Instruction for the data below: set down exactly the lines from the line with "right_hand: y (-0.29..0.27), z" to the line with "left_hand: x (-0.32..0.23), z", inclusive, and no others.

Information provided:
_ _ _
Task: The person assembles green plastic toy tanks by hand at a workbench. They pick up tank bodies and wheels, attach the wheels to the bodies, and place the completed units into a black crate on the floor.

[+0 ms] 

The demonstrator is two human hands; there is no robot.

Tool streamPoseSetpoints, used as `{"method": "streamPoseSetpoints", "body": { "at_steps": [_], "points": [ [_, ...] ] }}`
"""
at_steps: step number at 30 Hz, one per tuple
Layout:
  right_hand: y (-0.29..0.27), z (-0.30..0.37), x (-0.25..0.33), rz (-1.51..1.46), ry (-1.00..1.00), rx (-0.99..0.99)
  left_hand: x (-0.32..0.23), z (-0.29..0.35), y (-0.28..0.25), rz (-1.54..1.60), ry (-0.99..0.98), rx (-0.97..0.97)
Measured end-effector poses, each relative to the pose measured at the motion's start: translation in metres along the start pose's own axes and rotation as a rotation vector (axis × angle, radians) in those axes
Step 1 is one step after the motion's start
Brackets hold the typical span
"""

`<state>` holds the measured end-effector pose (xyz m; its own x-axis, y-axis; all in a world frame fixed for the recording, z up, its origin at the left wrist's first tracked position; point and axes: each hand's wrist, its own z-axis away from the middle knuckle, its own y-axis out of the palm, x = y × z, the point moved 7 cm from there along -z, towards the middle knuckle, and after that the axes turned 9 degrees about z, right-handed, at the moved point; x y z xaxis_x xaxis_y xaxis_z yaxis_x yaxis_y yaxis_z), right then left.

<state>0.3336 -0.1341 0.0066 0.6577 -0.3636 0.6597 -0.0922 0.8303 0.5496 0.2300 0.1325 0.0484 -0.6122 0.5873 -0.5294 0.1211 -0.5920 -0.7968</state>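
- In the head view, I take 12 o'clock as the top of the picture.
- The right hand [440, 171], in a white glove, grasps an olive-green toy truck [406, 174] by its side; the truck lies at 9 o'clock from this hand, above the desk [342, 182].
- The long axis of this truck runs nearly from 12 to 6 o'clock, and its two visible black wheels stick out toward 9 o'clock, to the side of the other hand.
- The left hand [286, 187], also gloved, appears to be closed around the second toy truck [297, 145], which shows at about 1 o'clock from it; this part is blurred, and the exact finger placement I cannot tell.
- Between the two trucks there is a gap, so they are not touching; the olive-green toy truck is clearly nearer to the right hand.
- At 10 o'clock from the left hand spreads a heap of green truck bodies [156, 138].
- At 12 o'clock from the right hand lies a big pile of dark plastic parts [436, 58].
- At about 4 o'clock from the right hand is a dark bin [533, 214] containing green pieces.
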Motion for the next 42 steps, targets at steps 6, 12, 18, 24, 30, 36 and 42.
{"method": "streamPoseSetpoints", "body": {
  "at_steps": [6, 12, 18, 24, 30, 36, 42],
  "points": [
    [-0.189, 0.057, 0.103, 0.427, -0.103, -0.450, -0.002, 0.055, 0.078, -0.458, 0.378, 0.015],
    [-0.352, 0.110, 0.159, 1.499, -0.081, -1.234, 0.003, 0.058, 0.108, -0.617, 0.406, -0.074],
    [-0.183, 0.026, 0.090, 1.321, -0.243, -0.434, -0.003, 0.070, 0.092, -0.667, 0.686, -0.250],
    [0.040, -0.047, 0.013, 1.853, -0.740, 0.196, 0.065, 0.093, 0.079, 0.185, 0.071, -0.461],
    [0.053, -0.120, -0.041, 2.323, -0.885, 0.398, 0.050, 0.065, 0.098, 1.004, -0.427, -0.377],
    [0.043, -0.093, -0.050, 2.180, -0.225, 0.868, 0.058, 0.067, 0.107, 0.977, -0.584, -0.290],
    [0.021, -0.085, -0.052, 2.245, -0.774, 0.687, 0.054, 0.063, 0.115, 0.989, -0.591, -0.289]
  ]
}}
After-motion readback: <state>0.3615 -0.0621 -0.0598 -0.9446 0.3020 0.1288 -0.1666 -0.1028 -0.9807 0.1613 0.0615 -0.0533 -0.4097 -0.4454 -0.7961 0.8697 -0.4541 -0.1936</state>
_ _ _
Expected output:
  right_hand: y (-0.29..0.27), z (-0.30..0.37), x (-0.25..0.33), rz (-1.51..1.46), ry (-1.00..1.00), rx (-0.99..0.99)
  left_hand: x (-0.32..0.23), z (-0.29..0.35), y (-0.28..0.25), rz (-1.54..1.60), ry (-0.99..0.98), rx (-0.97..0.97)

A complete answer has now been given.